However, in an attempt to get costs in check, the FIA announced earlier this year that it would pursue a tender to supply an engine and transmission package to teams for the 2010 season and beyond. F1's governing body announced today that Cosworth has been tapped to provide the new "low-cost" drivetrain, that requires an up-front payment of 1.97 million Euros and then an additional 6.42 million Euros each season during the three-year contract. While 20+ million Euros might not seem like a bargain, it's a pittance compared to what automakers invest developing their own engine. If they opt out of the unbadged Cosworth engine, teams can use their own de-tuned version of the current 2.4-liter V8. Transmission choices are still up in the air, as Cosworth negotiates with Xtrac and Ricardo.
For all the details, you can read Bernie Eccelstone's letter to the teams after the jump.
The announcement of Honda's intended withdrawal from Formula One has confirmed the FIA's longstanding concern that the cost of competing in the World Championship is unsustainable.
In the FIA's view, the global economic downturn has only exacerbated an already critical situation.
As the guardians of the sport, the FIA is committed to working with the commercial rights holder and the remaining members of FOTA to ensure that Formula One becomes financially sustainable.
The FIA President has today sent the attached letter to all of the Formula One teams:
Further to my letter of 18 November, we have completed the tendering process and are now in exclusive negotiations with Cosworth together with Xtrac and Ricardo Transmissions to supply a complete Formula One power train starting in 2010.
The engine will be a current Formula One engine while the transmission will be state of the art Formula One and a joint effort by two companies which already supply transmissions to most of the grid.
The cost to each team taking up this option will be an up front payment of €1.97 million Euros and then €6.42 million Euros per season for each of the three years of the supply contract.
This price is based on four teams signing up and includes full technical support at all races and official tests, plus 30,000 km of testing.
The annual cost will reduce if more teams take up the option, for example to €5.84 million Euro per team with eight teams.
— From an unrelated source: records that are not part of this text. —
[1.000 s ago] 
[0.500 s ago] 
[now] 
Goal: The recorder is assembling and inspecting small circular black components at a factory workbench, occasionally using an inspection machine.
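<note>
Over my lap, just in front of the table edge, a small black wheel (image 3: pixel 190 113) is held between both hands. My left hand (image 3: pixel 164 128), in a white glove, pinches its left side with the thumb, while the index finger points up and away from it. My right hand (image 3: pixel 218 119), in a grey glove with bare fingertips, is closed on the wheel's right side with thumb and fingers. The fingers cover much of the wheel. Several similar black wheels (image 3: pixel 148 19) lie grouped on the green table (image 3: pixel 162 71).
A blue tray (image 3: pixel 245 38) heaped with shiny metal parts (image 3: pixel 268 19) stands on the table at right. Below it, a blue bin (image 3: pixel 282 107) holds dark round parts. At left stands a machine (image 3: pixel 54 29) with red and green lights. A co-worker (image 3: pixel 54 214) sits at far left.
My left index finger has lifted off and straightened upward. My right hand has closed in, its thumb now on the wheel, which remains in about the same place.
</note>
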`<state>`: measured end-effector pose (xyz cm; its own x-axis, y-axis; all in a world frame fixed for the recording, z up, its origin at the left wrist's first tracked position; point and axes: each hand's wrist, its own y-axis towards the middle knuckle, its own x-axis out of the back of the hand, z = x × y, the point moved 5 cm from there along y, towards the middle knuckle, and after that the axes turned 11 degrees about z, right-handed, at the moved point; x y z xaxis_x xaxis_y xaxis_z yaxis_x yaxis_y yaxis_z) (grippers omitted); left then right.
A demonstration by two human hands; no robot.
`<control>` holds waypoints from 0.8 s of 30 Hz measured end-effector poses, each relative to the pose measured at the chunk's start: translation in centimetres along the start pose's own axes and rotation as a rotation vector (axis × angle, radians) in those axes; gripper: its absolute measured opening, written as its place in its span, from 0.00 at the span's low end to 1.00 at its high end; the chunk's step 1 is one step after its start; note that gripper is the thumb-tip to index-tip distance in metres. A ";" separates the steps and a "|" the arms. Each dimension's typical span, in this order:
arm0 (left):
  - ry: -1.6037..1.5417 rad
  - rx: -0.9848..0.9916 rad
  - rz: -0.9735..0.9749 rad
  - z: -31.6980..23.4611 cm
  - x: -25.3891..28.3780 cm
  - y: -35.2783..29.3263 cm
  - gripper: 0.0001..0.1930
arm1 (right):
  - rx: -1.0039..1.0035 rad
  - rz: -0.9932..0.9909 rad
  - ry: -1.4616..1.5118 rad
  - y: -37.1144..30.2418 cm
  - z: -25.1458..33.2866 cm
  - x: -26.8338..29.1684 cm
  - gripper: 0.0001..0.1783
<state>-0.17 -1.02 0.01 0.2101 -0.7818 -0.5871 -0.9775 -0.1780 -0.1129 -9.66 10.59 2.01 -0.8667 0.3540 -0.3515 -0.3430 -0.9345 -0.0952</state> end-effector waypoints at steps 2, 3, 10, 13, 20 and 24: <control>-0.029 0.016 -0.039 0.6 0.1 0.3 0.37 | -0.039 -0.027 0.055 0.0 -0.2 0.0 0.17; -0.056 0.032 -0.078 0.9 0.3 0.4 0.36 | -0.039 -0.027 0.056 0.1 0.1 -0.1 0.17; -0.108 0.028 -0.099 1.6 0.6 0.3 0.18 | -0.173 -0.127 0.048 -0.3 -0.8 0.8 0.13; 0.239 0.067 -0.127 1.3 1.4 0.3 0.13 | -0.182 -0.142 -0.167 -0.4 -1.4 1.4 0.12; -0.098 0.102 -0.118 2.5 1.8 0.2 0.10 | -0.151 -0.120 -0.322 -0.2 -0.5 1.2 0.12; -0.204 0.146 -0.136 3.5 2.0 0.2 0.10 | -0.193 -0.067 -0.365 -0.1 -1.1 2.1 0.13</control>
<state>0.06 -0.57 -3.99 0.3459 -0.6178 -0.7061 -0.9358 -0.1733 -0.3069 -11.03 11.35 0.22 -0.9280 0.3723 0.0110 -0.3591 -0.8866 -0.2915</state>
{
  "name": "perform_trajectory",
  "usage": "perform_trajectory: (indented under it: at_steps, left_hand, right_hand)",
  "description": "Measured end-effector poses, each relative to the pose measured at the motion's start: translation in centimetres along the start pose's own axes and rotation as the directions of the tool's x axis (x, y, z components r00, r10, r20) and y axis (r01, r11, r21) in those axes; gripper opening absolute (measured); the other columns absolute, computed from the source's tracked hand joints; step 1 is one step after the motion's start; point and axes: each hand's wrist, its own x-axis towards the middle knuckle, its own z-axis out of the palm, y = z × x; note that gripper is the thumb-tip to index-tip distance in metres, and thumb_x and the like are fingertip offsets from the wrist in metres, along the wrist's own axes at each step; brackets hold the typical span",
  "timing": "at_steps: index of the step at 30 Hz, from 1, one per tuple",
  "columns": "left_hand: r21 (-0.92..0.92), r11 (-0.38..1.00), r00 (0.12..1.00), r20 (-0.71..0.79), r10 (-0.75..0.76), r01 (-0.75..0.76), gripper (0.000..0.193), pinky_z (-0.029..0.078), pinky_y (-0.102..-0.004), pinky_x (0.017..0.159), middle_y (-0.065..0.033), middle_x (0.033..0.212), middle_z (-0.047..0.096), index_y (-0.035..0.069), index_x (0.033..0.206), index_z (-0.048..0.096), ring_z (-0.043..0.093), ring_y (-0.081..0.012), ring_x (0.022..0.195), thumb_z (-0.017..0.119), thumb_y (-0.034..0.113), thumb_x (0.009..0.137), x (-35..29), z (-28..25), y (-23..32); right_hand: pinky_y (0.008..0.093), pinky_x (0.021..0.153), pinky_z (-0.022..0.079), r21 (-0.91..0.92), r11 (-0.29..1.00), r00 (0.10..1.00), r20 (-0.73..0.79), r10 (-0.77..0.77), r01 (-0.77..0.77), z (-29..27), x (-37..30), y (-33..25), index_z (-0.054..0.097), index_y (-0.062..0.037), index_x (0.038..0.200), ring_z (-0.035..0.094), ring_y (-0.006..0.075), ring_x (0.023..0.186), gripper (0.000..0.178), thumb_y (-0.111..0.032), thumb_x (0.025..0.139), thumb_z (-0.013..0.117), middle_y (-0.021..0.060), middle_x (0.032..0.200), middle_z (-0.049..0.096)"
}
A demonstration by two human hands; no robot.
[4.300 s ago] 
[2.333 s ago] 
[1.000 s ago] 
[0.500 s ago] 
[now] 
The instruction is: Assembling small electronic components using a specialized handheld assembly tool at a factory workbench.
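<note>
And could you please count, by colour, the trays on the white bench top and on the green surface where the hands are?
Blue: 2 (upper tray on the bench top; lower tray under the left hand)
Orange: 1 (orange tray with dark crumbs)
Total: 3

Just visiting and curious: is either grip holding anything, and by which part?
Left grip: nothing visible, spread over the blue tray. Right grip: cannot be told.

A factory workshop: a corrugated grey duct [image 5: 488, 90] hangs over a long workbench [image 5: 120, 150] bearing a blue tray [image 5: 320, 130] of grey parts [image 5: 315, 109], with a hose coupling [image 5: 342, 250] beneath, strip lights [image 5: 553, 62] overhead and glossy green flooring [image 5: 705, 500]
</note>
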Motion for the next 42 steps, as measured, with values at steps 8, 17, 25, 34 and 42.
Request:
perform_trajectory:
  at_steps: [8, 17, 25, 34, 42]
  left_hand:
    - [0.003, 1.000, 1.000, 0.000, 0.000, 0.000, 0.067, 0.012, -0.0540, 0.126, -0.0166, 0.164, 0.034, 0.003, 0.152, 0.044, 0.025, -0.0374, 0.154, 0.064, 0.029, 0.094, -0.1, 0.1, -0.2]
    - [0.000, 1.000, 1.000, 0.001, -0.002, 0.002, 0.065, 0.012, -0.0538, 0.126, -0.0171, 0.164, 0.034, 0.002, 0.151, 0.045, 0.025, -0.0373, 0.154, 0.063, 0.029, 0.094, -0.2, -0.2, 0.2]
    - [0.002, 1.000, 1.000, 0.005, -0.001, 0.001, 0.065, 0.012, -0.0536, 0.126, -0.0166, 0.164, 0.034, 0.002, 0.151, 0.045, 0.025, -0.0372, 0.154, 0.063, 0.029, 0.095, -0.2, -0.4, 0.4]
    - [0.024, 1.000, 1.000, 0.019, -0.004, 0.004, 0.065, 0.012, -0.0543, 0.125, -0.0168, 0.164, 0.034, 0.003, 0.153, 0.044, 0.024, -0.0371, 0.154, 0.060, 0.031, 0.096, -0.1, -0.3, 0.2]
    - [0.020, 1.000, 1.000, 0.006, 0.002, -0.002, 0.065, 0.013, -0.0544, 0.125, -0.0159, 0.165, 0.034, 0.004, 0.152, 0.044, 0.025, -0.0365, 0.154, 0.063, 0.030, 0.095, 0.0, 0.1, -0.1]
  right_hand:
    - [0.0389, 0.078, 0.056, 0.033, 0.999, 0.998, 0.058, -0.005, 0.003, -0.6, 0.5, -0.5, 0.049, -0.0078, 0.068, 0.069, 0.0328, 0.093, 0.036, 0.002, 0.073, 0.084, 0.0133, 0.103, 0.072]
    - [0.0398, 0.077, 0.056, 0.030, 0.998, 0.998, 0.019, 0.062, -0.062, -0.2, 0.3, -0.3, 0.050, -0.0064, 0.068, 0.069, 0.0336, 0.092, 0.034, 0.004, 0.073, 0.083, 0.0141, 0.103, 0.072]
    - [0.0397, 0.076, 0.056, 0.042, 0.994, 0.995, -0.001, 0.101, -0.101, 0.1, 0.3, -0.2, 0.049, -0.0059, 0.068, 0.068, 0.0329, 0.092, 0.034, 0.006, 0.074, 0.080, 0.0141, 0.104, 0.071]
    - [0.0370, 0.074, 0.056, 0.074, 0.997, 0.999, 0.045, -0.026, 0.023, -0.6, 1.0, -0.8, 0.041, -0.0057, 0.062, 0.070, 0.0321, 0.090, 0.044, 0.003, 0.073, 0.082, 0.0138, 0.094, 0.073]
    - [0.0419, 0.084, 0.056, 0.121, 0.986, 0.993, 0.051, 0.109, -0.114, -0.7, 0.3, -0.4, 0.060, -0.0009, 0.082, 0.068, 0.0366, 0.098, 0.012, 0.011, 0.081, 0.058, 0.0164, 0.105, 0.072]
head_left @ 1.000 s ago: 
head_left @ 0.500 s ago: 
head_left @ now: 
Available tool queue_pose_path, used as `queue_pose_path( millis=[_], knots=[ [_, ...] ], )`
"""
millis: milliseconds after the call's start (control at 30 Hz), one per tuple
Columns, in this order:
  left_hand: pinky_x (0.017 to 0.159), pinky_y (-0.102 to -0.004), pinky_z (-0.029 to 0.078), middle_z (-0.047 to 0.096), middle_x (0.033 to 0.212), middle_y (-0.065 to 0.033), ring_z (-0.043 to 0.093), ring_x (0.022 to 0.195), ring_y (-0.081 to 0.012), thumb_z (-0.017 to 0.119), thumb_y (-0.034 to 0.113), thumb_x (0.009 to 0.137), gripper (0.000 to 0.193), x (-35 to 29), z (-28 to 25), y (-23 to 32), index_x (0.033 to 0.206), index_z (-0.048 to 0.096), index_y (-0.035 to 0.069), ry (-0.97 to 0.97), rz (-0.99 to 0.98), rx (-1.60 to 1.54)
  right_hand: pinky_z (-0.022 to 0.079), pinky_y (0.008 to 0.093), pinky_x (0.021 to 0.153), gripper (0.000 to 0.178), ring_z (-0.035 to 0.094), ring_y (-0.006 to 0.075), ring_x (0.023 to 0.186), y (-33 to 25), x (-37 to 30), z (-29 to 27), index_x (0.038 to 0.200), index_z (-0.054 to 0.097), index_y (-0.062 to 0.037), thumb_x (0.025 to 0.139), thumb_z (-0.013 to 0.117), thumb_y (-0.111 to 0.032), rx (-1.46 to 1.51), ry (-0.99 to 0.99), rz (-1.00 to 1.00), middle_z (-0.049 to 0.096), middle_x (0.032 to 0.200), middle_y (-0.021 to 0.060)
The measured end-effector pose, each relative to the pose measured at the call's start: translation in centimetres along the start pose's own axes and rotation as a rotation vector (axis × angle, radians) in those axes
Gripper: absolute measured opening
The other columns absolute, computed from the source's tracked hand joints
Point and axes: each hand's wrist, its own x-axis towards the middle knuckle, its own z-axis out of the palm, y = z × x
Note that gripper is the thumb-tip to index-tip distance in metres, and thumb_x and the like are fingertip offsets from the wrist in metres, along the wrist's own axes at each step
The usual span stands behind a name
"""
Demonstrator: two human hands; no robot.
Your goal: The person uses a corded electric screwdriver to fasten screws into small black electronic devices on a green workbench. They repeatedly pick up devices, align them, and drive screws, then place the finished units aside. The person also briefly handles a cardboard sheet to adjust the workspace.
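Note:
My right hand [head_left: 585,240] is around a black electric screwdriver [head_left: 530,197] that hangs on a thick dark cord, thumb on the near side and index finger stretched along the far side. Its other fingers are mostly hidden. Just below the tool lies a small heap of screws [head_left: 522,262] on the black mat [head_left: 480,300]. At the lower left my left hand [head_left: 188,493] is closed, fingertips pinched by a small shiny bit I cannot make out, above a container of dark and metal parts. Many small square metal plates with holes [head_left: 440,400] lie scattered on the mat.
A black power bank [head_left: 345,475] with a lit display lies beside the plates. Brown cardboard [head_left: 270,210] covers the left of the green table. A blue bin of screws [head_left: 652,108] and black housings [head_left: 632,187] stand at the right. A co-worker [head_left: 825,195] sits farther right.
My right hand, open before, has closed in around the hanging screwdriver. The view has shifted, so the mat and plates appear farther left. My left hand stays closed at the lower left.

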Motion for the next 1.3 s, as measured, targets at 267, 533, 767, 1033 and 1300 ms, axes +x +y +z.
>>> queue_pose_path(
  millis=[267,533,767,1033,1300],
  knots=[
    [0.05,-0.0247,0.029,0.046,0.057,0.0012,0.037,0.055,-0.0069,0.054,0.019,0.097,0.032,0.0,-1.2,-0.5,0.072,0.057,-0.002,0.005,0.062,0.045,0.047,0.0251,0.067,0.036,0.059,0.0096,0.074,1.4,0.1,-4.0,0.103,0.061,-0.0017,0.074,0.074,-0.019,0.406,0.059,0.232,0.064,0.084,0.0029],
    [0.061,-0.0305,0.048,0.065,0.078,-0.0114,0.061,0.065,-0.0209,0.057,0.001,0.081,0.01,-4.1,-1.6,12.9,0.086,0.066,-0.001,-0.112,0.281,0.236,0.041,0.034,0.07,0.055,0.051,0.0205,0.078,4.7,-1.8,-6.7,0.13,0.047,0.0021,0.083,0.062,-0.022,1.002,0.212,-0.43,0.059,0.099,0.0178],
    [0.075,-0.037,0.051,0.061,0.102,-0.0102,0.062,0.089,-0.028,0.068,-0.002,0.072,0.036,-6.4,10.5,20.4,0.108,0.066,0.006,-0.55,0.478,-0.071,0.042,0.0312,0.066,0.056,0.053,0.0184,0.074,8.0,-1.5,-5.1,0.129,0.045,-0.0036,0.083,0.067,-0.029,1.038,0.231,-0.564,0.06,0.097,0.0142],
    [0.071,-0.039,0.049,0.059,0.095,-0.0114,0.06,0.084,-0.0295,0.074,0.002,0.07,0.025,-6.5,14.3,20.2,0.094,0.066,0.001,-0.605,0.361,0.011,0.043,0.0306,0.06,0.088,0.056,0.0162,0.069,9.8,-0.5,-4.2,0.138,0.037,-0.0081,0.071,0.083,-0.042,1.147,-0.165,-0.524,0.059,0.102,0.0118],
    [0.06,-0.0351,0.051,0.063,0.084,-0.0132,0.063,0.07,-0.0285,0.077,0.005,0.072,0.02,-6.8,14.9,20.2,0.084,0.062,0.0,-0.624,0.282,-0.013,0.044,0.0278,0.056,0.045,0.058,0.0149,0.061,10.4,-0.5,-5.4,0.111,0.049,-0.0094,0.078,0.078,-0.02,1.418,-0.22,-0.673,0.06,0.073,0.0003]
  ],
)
It will further reduce if less than 30,000 km of testing is required. Neither engine nor transmission will be badged.
As suggested in my letter of 18 November, teams participating in the 2010 Championship would then have three options:
- The above.
- The right to build an engine themselves, identical to the above, having been supplied with all the necessary technical information.
- The right to continue to use their existing engine, with the current ban on development and requirement for engine parity still in place.
In combination with the programme of cost reductions for the chassis, race weekend and team home base outlined in my letter of 18 November, these arrangements have a number of advantages. These include:
- Enabling the independent teams to survive in the current difficult economic climate.
- Facilitating the replacement of a manufacturer team if we suffer additional losses.
- Stabilising Formula One while new road relevant technologies are introduced together with a state of the art high tech engine, which could be in Formula One as early as 2013 should the car industry by then be in a position to fund its development.
- Avoiding any change to the Formula One spectacle and keeping the technology at current levels.
In the event of fewer than four teams signing up, the FIA may still proceed but the price on offer will vary. The supply contracts will be with Cosworth but in the first instance teams are requested to make their intentions known to my office.